Example Recovery Plan
Recovery Plan: DR-EcommerceApp
│
├── Group 1 (starts first):
│ └── DBServer-1 (SQL Database VM)
│ Wait: 5 minutes after DB is up
│
├── Group 2 (starts second):
│ └── AppServer-1 (API Layer VM)
│ └── AppServer-2 (API Layer VM)
│ Wait: 3 minutes
│
└── Group 3 (starts last):
└── WebServer-1 (Frontend VM)
└── WebServer-2 (Frontend VM)
Update DNS to point to secondary region IP
Types of Failover
| Type | Description | When Used |
|---|---|---|
| Test Failover | Starts VMs in the secondary region in an isolated network — primary site continues running normally. Used to verify the DR plan works without any production impact. | Regular DR drills (recommended quarterly) |
| Planned Failover | Cleanly migrates to the secondary region with zero data loss.
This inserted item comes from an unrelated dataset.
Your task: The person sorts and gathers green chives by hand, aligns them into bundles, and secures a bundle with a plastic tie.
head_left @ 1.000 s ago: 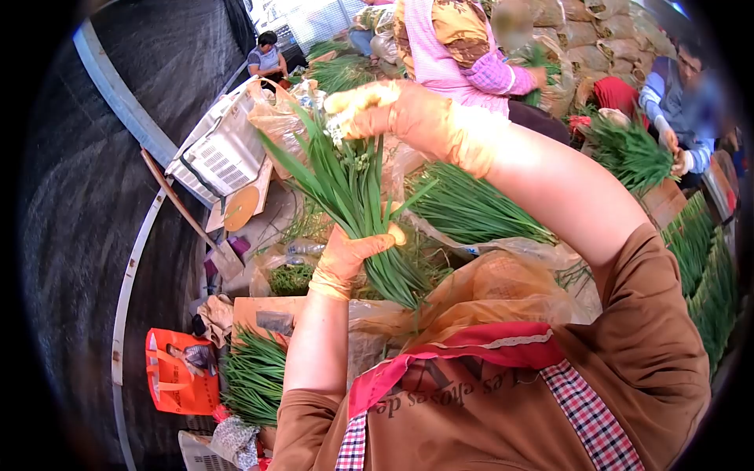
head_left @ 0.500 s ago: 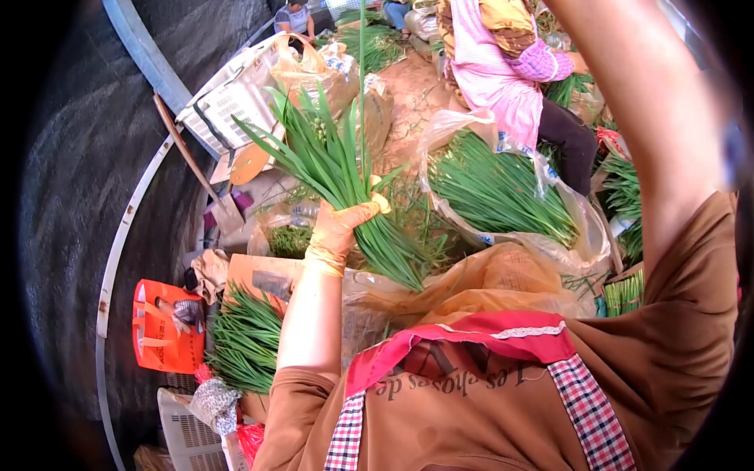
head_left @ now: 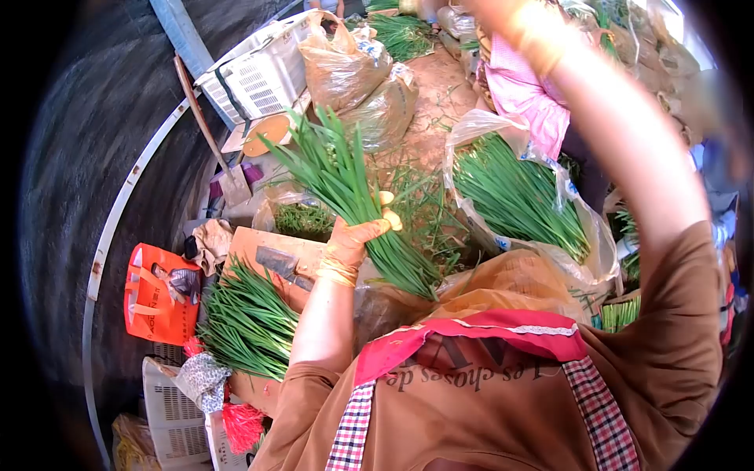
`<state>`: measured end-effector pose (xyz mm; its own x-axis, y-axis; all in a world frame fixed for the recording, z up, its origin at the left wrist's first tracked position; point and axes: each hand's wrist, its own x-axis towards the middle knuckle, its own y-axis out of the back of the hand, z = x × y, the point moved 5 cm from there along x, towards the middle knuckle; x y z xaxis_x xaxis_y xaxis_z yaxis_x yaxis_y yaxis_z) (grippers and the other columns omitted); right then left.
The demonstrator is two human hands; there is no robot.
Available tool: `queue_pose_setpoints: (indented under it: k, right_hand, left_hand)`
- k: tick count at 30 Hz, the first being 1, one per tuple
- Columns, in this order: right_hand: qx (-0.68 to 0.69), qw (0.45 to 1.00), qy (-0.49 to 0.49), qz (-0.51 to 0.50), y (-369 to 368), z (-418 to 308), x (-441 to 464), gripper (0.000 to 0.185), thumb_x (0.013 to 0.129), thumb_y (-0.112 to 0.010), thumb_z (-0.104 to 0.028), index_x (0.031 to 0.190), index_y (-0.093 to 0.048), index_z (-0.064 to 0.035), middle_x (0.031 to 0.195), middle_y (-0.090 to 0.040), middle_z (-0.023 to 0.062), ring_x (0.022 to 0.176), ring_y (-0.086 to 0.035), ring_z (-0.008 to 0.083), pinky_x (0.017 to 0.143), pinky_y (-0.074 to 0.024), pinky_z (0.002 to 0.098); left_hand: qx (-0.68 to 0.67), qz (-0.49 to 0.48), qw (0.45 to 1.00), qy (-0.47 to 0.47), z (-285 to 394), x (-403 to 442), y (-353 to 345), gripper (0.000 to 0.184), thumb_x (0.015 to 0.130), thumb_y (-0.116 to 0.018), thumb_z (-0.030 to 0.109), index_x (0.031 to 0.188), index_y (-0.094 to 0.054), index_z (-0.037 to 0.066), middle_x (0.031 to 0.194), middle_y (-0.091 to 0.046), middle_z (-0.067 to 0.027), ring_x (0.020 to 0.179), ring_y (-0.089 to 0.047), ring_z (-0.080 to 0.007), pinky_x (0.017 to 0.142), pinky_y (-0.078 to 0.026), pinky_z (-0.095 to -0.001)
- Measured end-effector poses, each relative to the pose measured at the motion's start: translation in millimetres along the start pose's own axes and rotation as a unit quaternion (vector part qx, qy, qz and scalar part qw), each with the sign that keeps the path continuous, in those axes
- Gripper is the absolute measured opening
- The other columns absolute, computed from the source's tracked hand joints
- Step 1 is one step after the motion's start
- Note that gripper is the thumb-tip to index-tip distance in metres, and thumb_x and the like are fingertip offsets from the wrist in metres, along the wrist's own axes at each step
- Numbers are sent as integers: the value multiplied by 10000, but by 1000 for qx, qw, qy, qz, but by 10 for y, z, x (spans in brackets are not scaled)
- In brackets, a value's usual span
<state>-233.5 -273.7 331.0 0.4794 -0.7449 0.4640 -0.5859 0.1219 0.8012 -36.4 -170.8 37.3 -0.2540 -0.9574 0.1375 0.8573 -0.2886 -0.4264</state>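
My left hand (head_left: 357, 239), in a thin orange glove, is closed around a bunch of garlic chives (head_left: 334, 173). The long flat leaves fan out up and to the left, and the other ends stick out below the fist toward the lower right. At the top edge, my right hand (head_left: 503, 14) is raised, blurred and partly cut off, so its fingers cannot be made out. A glove cuff shows at that wrist. Below and right of the held bunch, more chives (head_left: 522, 192) lie in an open clear plastic bag (head_left: 601, 243).
Another pile of chives (head_left: 247, 318) lies on a board (head_left: 298, 259) at my left. Around it are an orange bag (head_left: 161, 294), a shovel (head_left: 233, 184), a white crate (head_left: 263, 78) and filled plastic bags (head_left: 342, 67). A person in a pink apron (head_left: 522, 94) is beyond.
My right arm has swung inward and left, bringing the gloved wrist into view at the top. The left hand keeps its hold on the chives. The view has shifted somewhat.
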Motion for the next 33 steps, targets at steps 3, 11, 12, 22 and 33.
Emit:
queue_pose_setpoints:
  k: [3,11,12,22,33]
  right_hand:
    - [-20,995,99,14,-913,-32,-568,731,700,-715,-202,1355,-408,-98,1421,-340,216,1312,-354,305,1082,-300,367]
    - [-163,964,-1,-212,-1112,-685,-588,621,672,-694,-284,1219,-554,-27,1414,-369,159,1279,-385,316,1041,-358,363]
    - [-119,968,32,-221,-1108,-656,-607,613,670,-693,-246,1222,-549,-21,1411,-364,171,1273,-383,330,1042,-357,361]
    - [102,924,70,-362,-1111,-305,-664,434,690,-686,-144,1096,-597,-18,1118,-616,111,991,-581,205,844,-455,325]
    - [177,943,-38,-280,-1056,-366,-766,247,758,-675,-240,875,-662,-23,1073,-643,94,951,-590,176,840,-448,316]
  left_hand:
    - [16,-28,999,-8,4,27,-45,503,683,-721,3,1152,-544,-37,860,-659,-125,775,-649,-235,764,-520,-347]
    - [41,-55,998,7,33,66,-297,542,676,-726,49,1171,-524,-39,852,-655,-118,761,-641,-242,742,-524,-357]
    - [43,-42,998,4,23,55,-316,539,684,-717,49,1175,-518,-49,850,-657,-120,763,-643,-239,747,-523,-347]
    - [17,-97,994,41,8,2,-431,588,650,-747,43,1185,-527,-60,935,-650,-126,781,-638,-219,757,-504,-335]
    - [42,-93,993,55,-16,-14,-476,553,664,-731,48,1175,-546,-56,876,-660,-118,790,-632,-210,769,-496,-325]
Primary site is shut down gracefully before failover. Full synchronization happens before the switch. | Planned maintenance, regional migration |
| Unplanned Failover | Immediately starts VMs at the secondary region using the latest available recovery point. Some data loss may occur (limited to the time since the last recovery point). | Actual disaster — primary site is down |
Failback
After a disaster is resolved and the primary site is restored, failback is the process of moving workloads back from the secondary site to the primary site. ASR supports failback to both Azure and on-premises environments. The secondary site replicates changes back to the primary, and a planned failover brings traffic back to the original region.
ASR vs Azure Backup
| Feature | Azure Site Recovery | Azure Backup |
|---|---|---|
| Purpose | Continuous replication for fast disaster recovery | Point-in-time backups for data protection |
| RPO | Minutes (continuous replication) | Hours to days (backup frequency) |
| RTO | Minutes (VMs boot from replica) | Hours (restore from backup) |
| Cost | Higher (secondary site resources) | Lower (compressed backup storage only) |
| Best For | Mission-critical systems requiring minimal downtime | Data protection, accidental deletion, ransomware recovery |
Key Takeaways
- Azure Site Recovery continuously replicates VMs and servers to a secondary location for fast disaster recovery.
- RTO is the maximum acceptable downtime; RPO is the maximum acceptable data loss — both guide DR design.
- Recovery Plans define the ordered startup sequence for multiple VMs, ensuring dependencies are respected during failover.
- Test Failover validates the DR plan with no production impact; Unplanned Failover activates immediately during a real disaster.
- After recovery, Failback moves workloads back to the primary site once it is restored.